Faction represented in the Knesset
- 2006–2015: Labor Party

Personal details
- Born: 15 January 1948 (age 78) Ramat Gan, Mandatory Palestine

= Avishay Braverman =

Israeli economist and politician (born 1948)

Avishay Braverman (אבישי ברוורמן; born 15 January 1948) is an economics professor, politician, and Israeli public figure. Having held senior positions as economist at the World Bank, he was later elected as fifth president of the Ben-Gurion University of the Negev (1990–2006). As a Knesset member on behalf of the Labor Party (2006–2015) he served as Minister of Minority Affairs, Chairman of the Knesset Finance Committee and Chairman of the Knesset Economic Affairs Committee. He is the Israel Prize laureate in 2020 for Lifetime Achievement, for his work as president of Ben-Gurion University.

==Biography==
Avishay Braverman was born in Ramat Gan, then Mandatory Palestine. His Polish-born father Jacob Braverman was a carpenter and his mother Sarah, a native of Lithuania, a kindergarten teacher. Braverman graduated from "Blich" High School in Ramat Gan, where he also served as captain of the basketball team. In 1968, he graduated with a bachelor's degree in Economics and Statistics from Tel Aviv University, summa cum laude as part of the Academic Reserve (Atuda) and later served as system analyst, with the rank of Lieutenant. He studied for a master's degree at Tel Aviv University and a Ph.D. in economics from Stanford University, California, under the guidance of Professor Joseph Stiglitz.

Upon receiving his Ph.D. in 1976, he joined he World Bank in Washington, D.C. and served there for 14 years as senior economist and division chief. During those years, he led policy, research and development programs in South America, Africa, Asia, the Middle East and Eastern Europe. In his final role, he was entrusted with the Bank's agricultural policies. During these years, he published numerous articles and edited several books dealing with topics related to development economics, agricultural economics, industrial organization, public policy and resource and water resource management.

=== Ben-Gurion University of the Negev ===
In October 1990, he returned to Israel to serve as president of the Ben-Gurion University of the Negev, then a small university with approximately 5,700 students. In his first speech, he announced that the university would grow significantly on the basis of three principles: excellence in research, opening its doors to disadvantaged populations, and building a hi-tech park adjacent to the university.

His tenure was characterized by a great building momentum on the university's three campuses in Beer Sheva, Sde Boker and later, Eilat, and the initiation and establishment of many curricula and research programs, including: the Kreitman School of Advanced Graduate Studies; the National Institute of Biotechnology in the Negev, sponsored by the de Picciotto Family; the Ilse Katz Institute for Nanoscale Science and Technology; the reconfiguration of the Jacob Blaustein Institute for Desert Research (BIDR) in Sde Boker which transformed under the renamed Institutes to incorporate three research institutes, among them, the Zuckerberg Institute for Water Research (ZIWR), as well as the Albert Katz International School for Desert Studies; and on the Marcus Family Campus in Beer-Sheva, the Heksherim Research Institute for Jewish & Israeli Literature & Culture; further development and naming of the unique Joyce and Irvine Goldman School of Medicine, founded by the School's first Dean and first University President, the late Professor Moshe Prywes; establishing the Medical School for International Health (MSIH) in collaboration with Columbia University; the School of Management, later named the Guilford Glazer Faculty of Business and Management; the Department of Computer Science; the Department for Computer Systems Engineering; the Pilots Training Course - a full undergraduate degree program for Israeli Air Force cadets in a combined Flight School and university setting, among others.

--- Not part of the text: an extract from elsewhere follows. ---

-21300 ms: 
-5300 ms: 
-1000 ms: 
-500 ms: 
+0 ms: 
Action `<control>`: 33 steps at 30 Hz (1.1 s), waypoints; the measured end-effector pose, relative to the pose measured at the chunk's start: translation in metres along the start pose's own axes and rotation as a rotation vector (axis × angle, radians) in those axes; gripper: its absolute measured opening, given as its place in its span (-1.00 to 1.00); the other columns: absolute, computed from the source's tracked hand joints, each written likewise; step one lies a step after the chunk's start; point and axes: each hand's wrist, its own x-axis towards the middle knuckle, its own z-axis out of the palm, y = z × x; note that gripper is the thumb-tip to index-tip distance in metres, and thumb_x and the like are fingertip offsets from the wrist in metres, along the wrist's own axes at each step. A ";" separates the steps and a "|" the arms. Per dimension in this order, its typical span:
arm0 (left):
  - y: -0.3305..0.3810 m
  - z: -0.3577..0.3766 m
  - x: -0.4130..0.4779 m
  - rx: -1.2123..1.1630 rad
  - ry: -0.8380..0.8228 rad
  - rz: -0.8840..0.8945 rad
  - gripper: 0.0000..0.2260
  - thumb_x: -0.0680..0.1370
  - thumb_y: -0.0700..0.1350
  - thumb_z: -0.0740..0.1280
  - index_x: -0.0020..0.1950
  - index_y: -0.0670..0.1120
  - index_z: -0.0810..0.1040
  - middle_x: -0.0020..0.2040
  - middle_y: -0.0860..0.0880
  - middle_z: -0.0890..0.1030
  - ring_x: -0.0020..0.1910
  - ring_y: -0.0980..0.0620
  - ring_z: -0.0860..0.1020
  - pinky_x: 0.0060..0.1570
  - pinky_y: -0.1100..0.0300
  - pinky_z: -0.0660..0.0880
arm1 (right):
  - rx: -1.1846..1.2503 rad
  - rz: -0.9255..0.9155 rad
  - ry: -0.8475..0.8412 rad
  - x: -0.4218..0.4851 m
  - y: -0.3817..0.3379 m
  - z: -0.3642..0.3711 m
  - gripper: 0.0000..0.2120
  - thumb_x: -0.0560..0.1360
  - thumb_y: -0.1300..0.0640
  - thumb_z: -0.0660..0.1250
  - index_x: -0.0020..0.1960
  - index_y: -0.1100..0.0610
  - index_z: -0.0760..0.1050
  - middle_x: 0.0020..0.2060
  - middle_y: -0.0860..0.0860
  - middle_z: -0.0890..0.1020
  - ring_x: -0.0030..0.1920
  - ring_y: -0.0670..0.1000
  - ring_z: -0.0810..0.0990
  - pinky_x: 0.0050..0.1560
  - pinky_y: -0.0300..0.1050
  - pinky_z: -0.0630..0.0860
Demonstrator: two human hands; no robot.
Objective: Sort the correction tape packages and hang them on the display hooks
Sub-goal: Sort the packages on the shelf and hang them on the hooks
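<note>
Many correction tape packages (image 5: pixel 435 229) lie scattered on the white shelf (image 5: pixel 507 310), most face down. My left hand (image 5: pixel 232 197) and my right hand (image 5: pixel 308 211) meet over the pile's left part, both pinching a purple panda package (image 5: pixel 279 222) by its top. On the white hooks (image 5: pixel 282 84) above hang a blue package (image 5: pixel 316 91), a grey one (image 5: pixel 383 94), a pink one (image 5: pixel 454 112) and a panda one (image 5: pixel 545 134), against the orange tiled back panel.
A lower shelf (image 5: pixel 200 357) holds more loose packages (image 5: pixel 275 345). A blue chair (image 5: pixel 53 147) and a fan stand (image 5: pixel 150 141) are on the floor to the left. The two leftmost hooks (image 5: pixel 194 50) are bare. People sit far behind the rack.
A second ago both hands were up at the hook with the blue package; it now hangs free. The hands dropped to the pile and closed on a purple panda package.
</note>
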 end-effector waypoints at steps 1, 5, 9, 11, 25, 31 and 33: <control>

With a focus on community outreach and inspiring the city and region's populations to become an integral part of the university, under Braverman's tenure, the Robert H. Arnow Center for Bedouin Studies and Development was established, as was a socially-engaged complex designed to house the Department for Community Action sponsored by the Deichmann Family of Germany, to develop the university's social outreach with Jewish and Bedouin residents of Beer Sheva and the region, together with the Spitzer Department of Social Work. In addition, the Mandel Center for Leadership in the Negev was established in Beer Sheva.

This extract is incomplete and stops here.